23 de fevereiro de 2006

Ainda a Boa e a Má Moeda

A propósito de uma questão levantada no texto «Um fraco rei, faz fraca a forte gente» (publicado no Mais Évora), na sequência de uma série de escaramuças antigas em torno de uma certa pretensão ao prémio «trabalhador do mês», alimentadas por sujeitos provenientes do sector público e privado, possivelmente insatisfeitos com as suas performances laborais. A analogia com a figura do «rei» remete para o timoneiro, o líder.
Para além de bem e mal, muito para além da determinação e virtuosismo de um Rei forte, a questão remete para toda a família real. Remete igualmente para a concepção de monarquia e para a forma como é entendida por quem tem a responsabilidade de decidir.
Não pretendendo de nenhum modo desresponsabilizar o Rei [não foi obrigado a estar presente no dia da sua própria coroação] sem assacar-lhe as devidas responsabilidades, parece-me claro que as lógicas da coroação, das alianças e da própria estrutura funcional da monarquia terão que ser revistas. Profunda e dolorosamente revistas.
«Caiga quien caiga»...Não há fórmulas especiais nem pólvora a inventar. Mas é imprescindível que sejam assumidas opções estratégicas e o compromisso de as concretizar.

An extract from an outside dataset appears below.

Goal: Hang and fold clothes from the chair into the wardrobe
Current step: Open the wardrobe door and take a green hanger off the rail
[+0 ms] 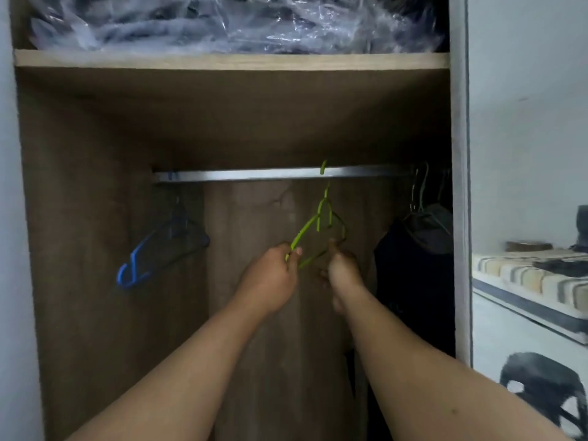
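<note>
My right hand hides the green hanger's far corner. Below the rail, hook up, its bar runs edge-on; my left hand pinches the near arm, my right grips the other.

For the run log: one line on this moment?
left hand grips green wire hanger | right hand grips it too | hook on metal rail

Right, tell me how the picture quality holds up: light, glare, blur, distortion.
Head view: the wardrobe interior is dim, with the dark clothes at right nearly lost in shadow; glare streaks the plastic wrap on the top shelf; the whole frame is soft, the hands and green hanger slightly smeared; wide-angle bending bows the shelf edge.
</note>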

Não é novidade que a Administração Pública tenha gente e institutos a mais. A própria Administração Indirecta do Estado - em particular as autarquias locais - tem gente a mais, apesar de mais eficiente do que a Administração Directa (ver relação do orçamentado anualmente e os resultados do investimento, independentemente de casos de corrupção, nepotismo, peculato, despesismo, abuso de poder, etc., que possam ser confirmados pelos tribunais). Os municípios são demasiados e mal distribuídos, as autarquias são filhas de um deus menor. Por outro lado, não há orgãos de poder intermédios que sejam mais do que unidades de gestão do Estado e que possam diminuir a pesada carga de direcções regionais apinhadas de gente e CCDR's, autênticos ninhos.

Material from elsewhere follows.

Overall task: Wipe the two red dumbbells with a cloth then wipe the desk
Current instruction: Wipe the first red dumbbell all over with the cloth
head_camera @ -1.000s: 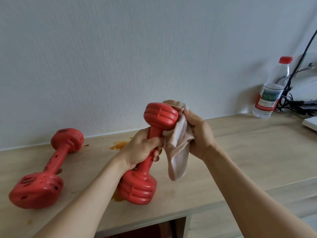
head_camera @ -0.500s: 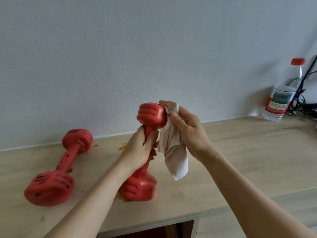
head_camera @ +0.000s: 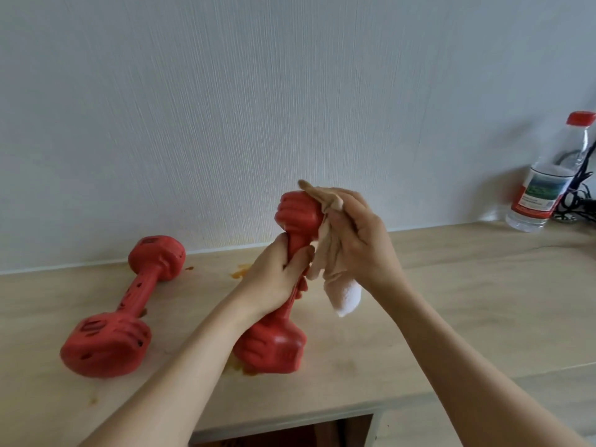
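Observation:
One red dumbbell [head_camera: 298, 214] stands nearly upright on the wooden desk [head_camera: 467, 285], its lower head resting on the desk top. My left hand [head_camera: 274, 279] grips its handle. My right hand [head_camera: 358, 240] holds a beige cloth [head_camera: 343, 293] and presses it against the right side of the upper head; the cloth's loose end hangs below the hand. The second red dumbbell [head_camera: 129, 304] lies flat on the desk to the left, apart from both hands.
Orange stains mark the desk behind the held dumbbell [head_camera: 240, 272] and beside its base [head_camera: 245, 369]. A plastic water bottle [head_camera: 548, 175] with a red cap stands at the far right by the wall, next to black cables [head_camera: 577, 201]. The desk's front edge runs below my arms.
The view has shifted left, so the bottle sits nearer the right edge. My right hand has slid the cloth around the upper head, and the dumbbell's lower head has come down onto the desk.

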The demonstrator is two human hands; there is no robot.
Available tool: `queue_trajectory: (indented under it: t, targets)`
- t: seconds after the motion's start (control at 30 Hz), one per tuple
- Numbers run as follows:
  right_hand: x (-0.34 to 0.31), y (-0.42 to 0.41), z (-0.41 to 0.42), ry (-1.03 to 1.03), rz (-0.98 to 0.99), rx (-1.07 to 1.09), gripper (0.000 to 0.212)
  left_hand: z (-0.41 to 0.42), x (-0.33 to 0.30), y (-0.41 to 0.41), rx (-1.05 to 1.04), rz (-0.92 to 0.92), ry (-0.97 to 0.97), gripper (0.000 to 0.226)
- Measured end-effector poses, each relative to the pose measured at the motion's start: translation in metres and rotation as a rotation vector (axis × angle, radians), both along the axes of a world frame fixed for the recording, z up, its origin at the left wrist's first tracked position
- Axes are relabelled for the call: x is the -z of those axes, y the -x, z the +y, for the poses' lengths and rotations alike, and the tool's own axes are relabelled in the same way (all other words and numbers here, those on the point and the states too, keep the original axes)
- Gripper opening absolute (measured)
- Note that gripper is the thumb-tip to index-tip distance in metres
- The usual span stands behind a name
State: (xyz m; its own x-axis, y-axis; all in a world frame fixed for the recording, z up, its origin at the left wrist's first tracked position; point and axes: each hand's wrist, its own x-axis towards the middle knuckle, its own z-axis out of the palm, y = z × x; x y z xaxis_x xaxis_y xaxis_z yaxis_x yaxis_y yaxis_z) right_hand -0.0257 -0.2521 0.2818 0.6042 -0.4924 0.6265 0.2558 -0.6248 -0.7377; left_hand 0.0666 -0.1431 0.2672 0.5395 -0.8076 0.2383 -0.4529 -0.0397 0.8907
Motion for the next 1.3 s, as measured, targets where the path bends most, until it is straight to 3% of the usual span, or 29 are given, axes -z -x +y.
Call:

Mas em praticamente todos os sectores do Estado se gastam demasiados recursos. Em quase todos eles, a organização do trabalho nem sequer é racional, nem sequer se honra condignamente a burocracia, hoje obsoleta. mas que num dado período histórico foi necessária a sua implementação.

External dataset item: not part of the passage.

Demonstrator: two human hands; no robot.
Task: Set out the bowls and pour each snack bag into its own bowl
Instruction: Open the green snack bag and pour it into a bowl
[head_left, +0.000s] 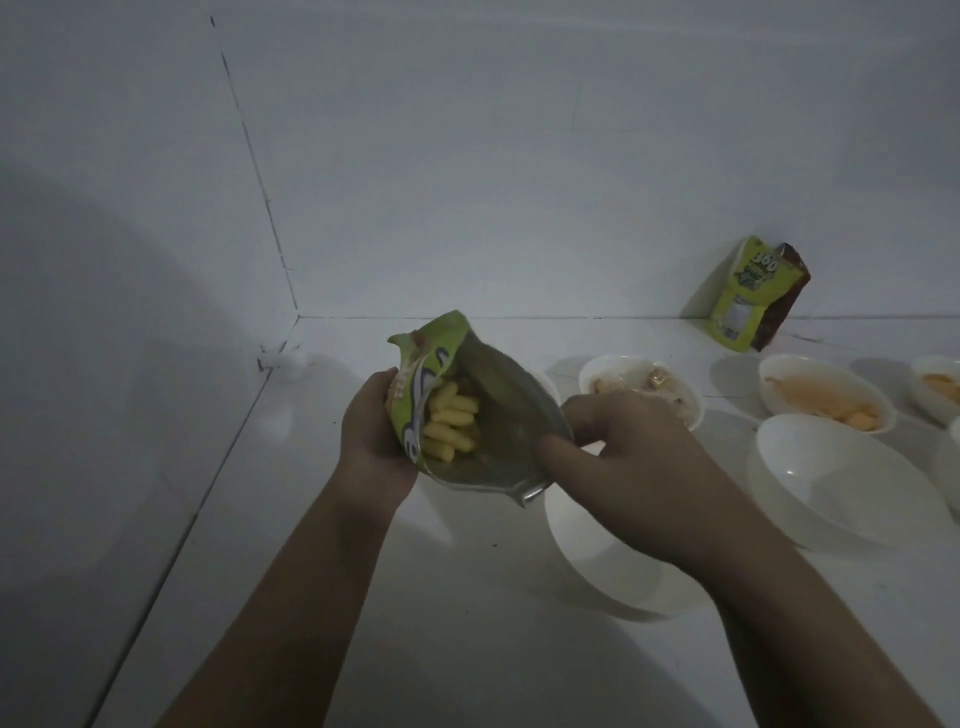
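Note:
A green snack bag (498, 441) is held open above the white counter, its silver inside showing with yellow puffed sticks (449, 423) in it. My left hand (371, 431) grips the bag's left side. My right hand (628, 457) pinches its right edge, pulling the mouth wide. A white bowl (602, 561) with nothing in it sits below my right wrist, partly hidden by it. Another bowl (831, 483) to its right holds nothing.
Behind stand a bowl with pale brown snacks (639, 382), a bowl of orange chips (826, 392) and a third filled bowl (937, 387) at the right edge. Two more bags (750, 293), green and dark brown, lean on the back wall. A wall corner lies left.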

Em concreto, a organização em que se encontram alicerçadas as competências e atribuições do Estado, não conseguiu nem se preocupou em acompanhar as tendências ritmadas que a todo o momento mudam a realidade social, política, económica. Onde estiveram todos estes anos os digníssimos representantes eleitos pela população? O problema dos partidos políticos é outro e tão complexo, não poderia nunca caber nestas linhas.
Independentemente do funcionário mais ou menos zeloso, exige-se uma profunda reforma da Administração Pública. Repensar todo o seu funcionamento e inclusive, o objecto da sua actuação. Porque no que respeita às qualidades dos funcionários, não hesito em afirmar peremptoriamente que na Administração Pública é possível encontrar os melhores profissionais em Portugal. Do dirigente ao operário, «com lugar a titular» em qualquer bem sucedida empresa portuguesa (também as há).
Com estruturas mais flexíveis, o sector privado português (grosso modo) não consegue melhores resultados do que a Administração Pública, em parte porque a matéria-prima é a mesma, enxertados da mesma cepa... Também não me parece que isso levante muitas dúvidas.
Em rigor, muitas dessas micro e pequenas empresas que por aí pululam [muitas vezes assentes em núcleo familiar e quase todas lideradas pela figura do «patrão», homem manhoso para as finanças, indisciplinado para o contabilista], funcionam tão mal quanto algumas repartições de finanças ou da segurança social, etc. E não nos fiquemos pelas empresas de menor dimensão...
Mas há sempre uma esperança. E essa esperança radica nas novas gerações. Que possam fazer uma ruptura sem que absorvam essa cultura empresarial e política que vigora. As novas gerações têm que reivindicar ser ouvidas e chamar a si a decisão.
Para além de bem e mal, não é só preciso que «a má moeda seja afastada pela boa moeda». Altere-se também o conceito de moeda.